Манул

Александр Ведров
Читинская область находится еще восточнее Восточной Сибири, где-то у черта на куличках, но и к Дальнему Востоку ее не отнесешь, ближе получается. В конце концов, вместе с двумя автономными округами назвали ее Забайкальским краем, признали, стало быть, статус большой самостоятельной провинции. Евгений Пасенков ходил по тому краю в составе геологоразведочной партии. Жили геологи в передвижных вагончиках, бурили породу с передвижных установок, перебираясь с места на место по топографическим разметкам, и вся жизнь у них была передвижная, непоседливая, которая, однако, вполне устраивала молодого романтика, как, впрочем, и зарплата. В феврале неустановленного по хронологии года геологи стояли где-то за Петрозаводском. Местность обычная, леса да перелески, степи да снега, под которыми сновали мелкие зверьки, бурундуки, суслики и полевые мыши. Встречались хомяки, искусные копанцы подземных ходов. За ними и охотников было немало, те же лисы, чуявшие добычу под снегом или  хищные птицы. Зимой и волки не гнушались мелочью. А тут еще стали замечать кошачьи следы. Рысь? Для нее следы недостаточно крупные. Неужто кошка? Как она могла здесь оказаться, если ни одной деревушки окрест?

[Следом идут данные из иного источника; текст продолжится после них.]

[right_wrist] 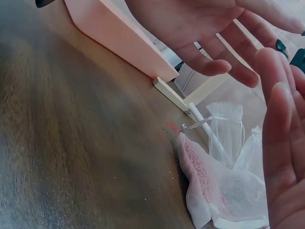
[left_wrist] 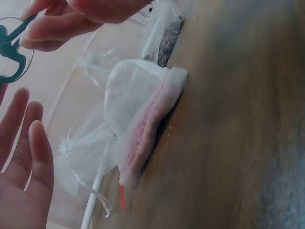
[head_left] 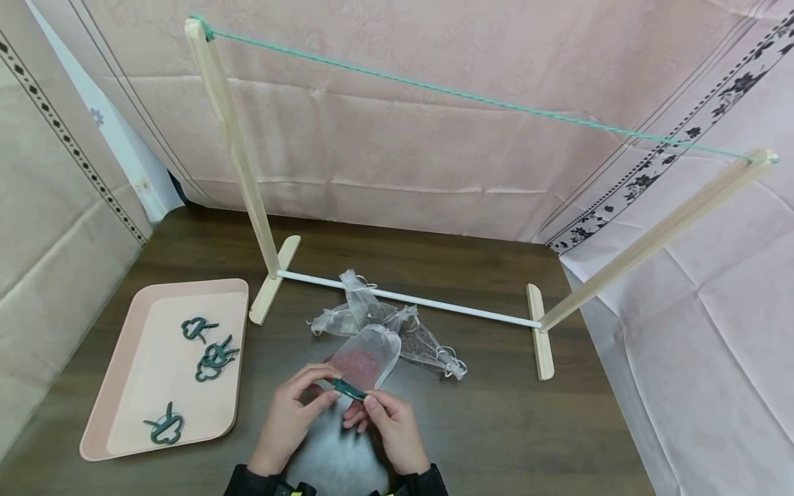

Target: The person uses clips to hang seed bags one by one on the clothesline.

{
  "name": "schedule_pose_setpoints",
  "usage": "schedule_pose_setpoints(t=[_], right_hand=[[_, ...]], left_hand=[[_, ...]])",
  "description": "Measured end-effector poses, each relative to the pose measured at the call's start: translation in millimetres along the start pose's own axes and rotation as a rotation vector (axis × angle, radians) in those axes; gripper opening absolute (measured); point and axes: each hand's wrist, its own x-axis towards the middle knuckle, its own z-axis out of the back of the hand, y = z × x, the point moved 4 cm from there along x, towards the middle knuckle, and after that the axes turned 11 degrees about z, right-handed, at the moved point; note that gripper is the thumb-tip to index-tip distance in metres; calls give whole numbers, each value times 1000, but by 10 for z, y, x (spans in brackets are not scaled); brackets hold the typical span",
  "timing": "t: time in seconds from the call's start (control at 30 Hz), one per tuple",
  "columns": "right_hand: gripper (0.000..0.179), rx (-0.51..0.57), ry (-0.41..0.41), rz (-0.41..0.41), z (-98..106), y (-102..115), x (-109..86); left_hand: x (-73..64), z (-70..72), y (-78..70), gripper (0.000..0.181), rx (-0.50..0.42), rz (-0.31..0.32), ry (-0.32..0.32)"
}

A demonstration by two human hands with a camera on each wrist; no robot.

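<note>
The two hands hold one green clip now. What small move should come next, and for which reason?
Probably, the left hand and right hand should bring the green clip to the pale end of the pink-filled bag: both hands already hold the clip, and that bag lies close by on the table, with no clip visible on it.

Possibly home: dark wood-grain tabletop [head_left: 496,413], patterned cloth hangings [head_left: 403,158] around it.
</note>
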Motion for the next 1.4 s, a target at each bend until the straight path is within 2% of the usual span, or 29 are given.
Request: schedule_pose_setpoints(t=[0.13,0.27,0.5,0.57,0.67,0.77,0.8,0.87,0.93,1.0,1.07,1.17,1.3,1.4], right_hand=[[32,-4,-36,5,41,-10,-24],[30,-25,-108,14,117,-19,-38],[34,-36,-239,51,262,-10,-18],[35,-39,-281,43,295,0,-19],[37,-44,-326,61,366,-73,-42],[38,-61,-341,120,454,-195,-70],[35,-48,-333,164,491,-255,-79],[33,-24,-319,223,522,-273,-84],[31,2,-313,243,552,-285,-89],[31,32,-330,228,538,-192,-80],[35,31,-362,173,486,-26,-69],[38,24,-399,125,455,85,-64],[34,8,-418,114,584,-182,-114],[31,36,-426,153,697,-439,-158]], left_hand=[[-5,-45,-1,25,-71,37,61],[28,-71,-37,24,-90,61,73],[171,-81,-105,21,-12,109,-26],[218,-101,-110,23,-6,141,-55],[324,-149,44,29,-8,199,-109],[428,-201,205,37,11,227,-156],[465,-219,261,39,35,225,-172],[511,-252,274,41,76,216,-184],[550,-287,280,45,116,208,-176],[576,-322,291,47,158,201,-161],[596,-358,304,50,206,191,-145],[623,-413,321,54,282,166,-131],[671,-491,366,62,360,141,-114],[699,-540,417,68,389,148,-105]])
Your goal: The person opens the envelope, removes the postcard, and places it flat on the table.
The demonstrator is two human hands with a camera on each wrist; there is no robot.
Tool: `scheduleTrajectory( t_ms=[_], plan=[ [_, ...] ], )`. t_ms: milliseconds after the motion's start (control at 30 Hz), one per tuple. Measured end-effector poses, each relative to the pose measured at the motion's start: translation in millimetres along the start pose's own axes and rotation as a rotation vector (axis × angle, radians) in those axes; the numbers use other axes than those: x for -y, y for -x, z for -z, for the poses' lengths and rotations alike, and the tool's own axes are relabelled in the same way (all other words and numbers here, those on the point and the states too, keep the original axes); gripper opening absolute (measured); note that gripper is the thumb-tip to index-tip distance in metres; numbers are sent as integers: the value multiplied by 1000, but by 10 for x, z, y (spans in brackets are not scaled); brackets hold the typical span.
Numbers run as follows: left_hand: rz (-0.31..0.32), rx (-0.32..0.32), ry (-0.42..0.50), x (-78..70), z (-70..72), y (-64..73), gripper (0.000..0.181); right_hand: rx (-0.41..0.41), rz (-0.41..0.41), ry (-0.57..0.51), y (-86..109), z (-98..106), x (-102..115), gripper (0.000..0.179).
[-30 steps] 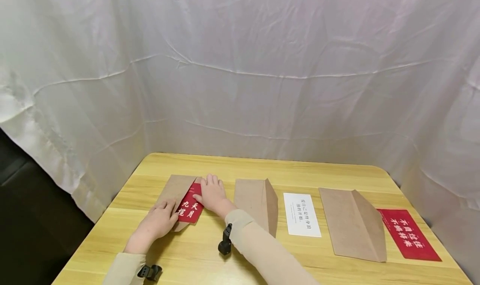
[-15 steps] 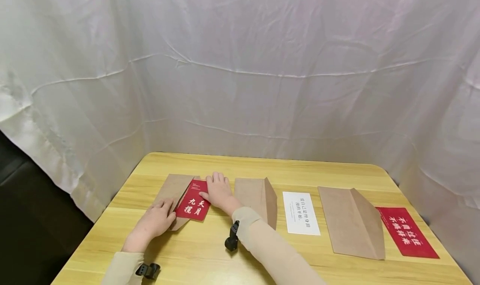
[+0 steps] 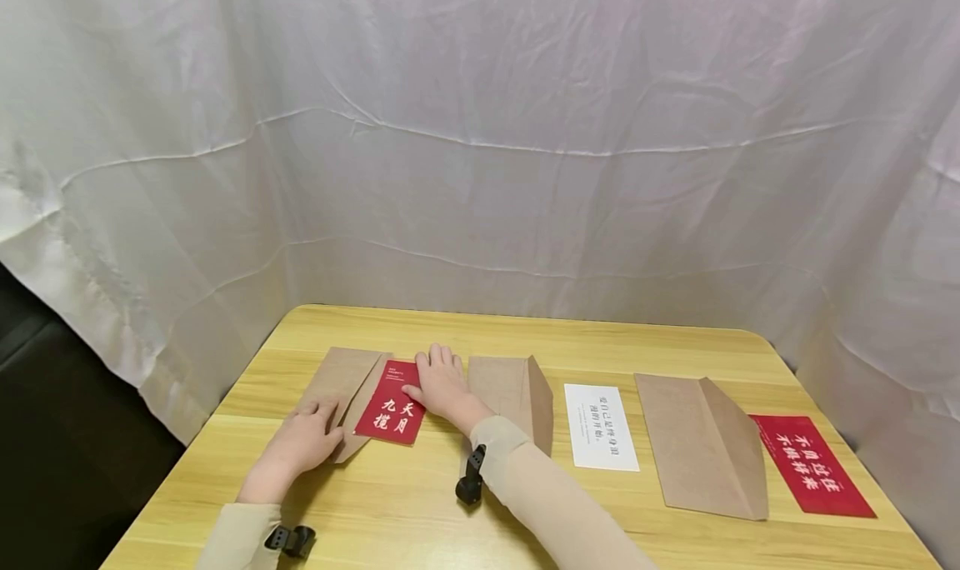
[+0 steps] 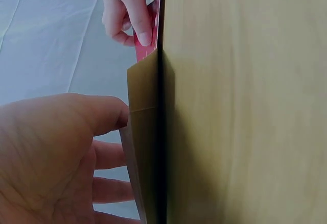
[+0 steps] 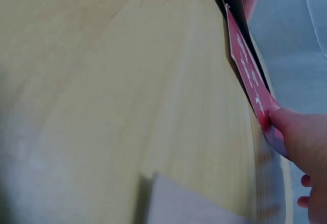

Разгадка наступила довольно быстро, когда в петле, поставленной на зайца, оказался кот. Крупный, на толстых коротких лапах, темно-бурый, с пятнами под леопарда. Шерсть густая, длинная и жесткая. Уши небольшие и плотно заросшие, а на кончиках короткие черные кисточки. Красавец! В глазах красавца дикая злоба, готовность постоять за себя. С приближением двуногих врагов грозно шипел, но как-то по-особому, издавая глухие звуки не горлом, а откуда-то из утробы. Вот это экземпляр! К такому на мякине не подъедешь. Евгений сразу заявил дружкам-приятелям, что кота заберет себе и с окончанием вахты увезет в Черемхово, в свой дом, доставшийся от деда. Других претендентов на читинского лесного зверя не нашлось.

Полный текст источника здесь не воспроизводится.